* **What you are asked to do**: Where does the string "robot" occur in the records below? Copy every line that holds it.

### Data records

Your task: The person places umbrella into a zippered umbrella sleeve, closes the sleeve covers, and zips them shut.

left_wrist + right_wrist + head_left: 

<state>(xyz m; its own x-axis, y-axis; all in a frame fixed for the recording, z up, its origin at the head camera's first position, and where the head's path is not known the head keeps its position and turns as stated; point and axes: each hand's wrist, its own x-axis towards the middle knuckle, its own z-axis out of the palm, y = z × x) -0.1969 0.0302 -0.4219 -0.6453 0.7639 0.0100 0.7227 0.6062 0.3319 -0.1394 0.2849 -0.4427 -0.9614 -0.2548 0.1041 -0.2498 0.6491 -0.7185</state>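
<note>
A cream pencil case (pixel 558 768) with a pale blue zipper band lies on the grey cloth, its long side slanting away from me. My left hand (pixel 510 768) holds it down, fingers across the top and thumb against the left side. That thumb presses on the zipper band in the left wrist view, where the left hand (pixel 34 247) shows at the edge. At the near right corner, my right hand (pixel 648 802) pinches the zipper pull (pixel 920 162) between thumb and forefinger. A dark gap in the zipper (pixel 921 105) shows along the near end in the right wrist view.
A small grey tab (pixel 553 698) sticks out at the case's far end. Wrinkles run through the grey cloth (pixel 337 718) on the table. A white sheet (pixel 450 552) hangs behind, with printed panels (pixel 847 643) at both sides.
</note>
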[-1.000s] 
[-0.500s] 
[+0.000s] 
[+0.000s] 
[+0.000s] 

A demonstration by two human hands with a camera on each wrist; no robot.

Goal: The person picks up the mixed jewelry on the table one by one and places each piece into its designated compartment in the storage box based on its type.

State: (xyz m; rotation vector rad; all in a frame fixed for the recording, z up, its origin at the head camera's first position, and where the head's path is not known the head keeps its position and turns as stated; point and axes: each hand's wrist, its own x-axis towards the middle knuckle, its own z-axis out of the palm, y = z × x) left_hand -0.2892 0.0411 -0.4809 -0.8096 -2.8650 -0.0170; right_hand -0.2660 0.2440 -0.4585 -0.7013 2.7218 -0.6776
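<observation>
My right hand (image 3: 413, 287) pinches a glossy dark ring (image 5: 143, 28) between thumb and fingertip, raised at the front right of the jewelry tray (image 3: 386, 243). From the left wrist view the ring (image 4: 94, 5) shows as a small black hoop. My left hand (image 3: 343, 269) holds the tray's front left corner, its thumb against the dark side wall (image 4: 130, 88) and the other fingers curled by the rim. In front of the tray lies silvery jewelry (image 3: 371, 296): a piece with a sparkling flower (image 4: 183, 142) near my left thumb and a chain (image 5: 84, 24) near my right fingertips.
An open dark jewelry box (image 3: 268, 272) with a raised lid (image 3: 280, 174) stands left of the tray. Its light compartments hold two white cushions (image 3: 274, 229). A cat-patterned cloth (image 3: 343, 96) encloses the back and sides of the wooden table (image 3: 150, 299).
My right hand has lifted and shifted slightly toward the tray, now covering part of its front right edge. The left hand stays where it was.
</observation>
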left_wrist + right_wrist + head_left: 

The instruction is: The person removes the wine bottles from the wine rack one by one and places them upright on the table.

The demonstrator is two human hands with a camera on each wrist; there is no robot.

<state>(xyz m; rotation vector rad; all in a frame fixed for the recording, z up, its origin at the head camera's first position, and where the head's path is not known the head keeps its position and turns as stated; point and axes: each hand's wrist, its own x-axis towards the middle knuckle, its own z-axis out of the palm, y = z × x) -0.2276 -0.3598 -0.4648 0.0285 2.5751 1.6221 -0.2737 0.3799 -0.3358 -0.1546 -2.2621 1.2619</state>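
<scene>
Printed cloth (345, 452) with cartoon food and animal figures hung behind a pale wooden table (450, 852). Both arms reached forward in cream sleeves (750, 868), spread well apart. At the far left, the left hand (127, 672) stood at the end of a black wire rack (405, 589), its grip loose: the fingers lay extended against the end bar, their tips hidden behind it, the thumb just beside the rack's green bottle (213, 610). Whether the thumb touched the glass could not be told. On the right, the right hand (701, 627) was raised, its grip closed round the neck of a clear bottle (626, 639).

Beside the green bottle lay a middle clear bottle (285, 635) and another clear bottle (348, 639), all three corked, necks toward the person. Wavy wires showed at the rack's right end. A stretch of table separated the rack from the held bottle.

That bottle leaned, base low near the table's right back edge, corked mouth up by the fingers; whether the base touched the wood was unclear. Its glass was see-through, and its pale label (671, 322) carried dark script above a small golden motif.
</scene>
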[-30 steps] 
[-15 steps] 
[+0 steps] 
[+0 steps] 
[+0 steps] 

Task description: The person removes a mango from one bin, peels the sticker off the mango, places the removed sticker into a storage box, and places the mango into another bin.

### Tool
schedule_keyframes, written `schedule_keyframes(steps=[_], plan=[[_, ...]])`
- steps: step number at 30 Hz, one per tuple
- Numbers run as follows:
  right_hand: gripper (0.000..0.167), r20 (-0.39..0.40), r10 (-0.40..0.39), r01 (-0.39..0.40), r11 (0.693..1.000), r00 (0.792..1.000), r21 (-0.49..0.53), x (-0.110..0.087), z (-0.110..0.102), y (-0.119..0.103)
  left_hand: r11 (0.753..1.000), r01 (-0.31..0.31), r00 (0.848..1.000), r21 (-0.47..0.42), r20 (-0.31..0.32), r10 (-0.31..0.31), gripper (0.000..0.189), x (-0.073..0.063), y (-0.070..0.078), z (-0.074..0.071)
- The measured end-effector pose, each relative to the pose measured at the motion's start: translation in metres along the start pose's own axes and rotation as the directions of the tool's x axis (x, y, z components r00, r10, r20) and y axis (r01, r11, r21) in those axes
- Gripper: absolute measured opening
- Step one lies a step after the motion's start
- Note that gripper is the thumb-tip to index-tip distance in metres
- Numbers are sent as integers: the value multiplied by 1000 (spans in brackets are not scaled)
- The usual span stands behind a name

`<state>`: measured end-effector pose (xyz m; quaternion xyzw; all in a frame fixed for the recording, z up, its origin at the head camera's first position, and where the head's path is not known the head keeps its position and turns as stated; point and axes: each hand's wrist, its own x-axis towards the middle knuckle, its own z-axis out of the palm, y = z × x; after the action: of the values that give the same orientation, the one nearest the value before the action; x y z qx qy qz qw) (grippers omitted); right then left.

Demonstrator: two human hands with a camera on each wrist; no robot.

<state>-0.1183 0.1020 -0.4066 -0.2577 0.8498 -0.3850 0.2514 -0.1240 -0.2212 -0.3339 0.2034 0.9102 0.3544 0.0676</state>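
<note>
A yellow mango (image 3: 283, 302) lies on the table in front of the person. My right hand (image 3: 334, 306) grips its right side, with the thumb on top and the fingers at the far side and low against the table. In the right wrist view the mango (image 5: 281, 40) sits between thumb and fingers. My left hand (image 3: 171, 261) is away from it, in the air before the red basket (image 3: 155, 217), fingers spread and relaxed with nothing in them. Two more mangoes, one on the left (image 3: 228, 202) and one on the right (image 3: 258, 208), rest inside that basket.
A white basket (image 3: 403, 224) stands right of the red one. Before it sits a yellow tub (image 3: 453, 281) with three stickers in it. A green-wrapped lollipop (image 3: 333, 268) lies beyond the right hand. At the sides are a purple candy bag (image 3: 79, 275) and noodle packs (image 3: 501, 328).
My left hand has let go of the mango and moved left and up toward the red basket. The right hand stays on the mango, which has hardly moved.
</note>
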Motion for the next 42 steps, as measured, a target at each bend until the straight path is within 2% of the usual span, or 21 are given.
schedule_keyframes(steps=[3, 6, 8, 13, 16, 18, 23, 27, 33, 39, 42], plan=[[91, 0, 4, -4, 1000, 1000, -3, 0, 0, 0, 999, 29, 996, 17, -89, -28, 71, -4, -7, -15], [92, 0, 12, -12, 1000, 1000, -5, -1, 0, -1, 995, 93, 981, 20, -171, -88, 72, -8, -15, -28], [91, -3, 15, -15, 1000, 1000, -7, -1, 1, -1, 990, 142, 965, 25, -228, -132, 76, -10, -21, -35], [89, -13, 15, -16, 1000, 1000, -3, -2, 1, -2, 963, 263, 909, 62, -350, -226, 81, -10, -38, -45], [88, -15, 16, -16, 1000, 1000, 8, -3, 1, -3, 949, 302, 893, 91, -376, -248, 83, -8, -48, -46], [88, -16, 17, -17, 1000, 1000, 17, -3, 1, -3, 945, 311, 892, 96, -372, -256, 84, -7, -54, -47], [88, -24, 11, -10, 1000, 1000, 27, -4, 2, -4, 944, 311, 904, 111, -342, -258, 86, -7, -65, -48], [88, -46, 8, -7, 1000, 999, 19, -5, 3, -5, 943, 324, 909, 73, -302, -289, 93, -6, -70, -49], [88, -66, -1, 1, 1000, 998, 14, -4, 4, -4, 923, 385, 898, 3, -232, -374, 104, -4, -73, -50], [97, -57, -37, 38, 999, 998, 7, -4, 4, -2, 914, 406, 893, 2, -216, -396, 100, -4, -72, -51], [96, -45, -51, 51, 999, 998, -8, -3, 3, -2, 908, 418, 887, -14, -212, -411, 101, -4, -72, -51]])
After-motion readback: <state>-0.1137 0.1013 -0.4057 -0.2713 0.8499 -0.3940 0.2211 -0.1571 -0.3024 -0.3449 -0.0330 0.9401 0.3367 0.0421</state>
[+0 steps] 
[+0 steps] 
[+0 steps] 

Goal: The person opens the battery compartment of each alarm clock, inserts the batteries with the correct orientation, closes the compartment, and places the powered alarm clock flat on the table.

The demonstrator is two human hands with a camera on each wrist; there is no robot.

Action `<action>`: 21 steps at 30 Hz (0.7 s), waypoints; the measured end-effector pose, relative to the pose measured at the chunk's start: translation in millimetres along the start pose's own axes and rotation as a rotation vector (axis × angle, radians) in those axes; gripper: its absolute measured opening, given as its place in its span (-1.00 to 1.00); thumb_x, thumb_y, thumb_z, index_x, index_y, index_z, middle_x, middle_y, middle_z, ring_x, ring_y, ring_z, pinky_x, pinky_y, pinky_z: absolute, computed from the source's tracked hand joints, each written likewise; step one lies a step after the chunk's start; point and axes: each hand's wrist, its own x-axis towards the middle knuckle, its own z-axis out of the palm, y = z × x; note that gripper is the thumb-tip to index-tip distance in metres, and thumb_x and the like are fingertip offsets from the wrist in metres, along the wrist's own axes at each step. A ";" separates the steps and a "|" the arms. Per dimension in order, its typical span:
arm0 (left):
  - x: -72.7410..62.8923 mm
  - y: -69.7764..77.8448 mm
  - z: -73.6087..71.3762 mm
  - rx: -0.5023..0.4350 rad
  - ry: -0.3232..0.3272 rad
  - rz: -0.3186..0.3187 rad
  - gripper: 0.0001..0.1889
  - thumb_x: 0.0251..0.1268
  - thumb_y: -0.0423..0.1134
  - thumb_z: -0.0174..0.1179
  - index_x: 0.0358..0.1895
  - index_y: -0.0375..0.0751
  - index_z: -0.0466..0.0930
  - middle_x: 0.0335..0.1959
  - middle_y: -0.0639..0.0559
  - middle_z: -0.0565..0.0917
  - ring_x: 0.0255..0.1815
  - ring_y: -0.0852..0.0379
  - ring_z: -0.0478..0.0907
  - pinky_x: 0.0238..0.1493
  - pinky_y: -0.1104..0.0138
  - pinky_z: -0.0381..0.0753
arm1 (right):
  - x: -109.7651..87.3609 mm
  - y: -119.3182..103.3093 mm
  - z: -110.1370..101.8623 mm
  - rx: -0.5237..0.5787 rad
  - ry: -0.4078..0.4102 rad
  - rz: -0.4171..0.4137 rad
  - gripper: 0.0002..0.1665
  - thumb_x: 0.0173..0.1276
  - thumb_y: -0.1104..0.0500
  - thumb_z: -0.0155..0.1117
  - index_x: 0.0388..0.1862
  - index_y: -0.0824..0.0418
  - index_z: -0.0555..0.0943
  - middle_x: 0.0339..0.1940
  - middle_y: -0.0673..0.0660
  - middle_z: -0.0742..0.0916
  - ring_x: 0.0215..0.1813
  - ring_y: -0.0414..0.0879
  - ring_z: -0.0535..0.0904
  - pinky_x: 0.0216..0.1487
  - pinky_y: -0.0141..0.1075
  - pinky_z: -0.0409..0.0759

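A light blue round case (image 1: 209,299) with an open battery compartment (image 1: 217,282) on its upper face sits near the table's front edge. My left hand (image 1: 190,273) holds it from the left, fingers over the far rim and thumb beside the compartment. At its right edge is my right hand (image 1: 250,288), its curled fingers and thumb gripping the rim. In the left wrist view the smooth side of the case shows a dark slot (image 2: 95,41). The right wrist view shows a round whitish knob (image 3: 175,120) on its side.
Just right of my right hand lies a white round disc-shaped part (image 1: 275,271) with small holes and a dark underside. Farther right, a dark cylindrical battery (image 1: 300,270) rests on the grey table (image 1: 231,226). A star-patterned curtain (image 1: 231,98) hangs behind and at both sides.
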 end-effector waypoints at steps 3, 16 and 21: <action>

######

* **Answer section**:
A demonstration by two human hands with a camera on each wrist; no robot.
The demonstrator is two human hands with a camera on each wrist; there is no robot.
Demonstrator: two human hands with a camera on each wrist; no robot.
The demonstrator is two human hands with a camera on each wrist; there is no robot.

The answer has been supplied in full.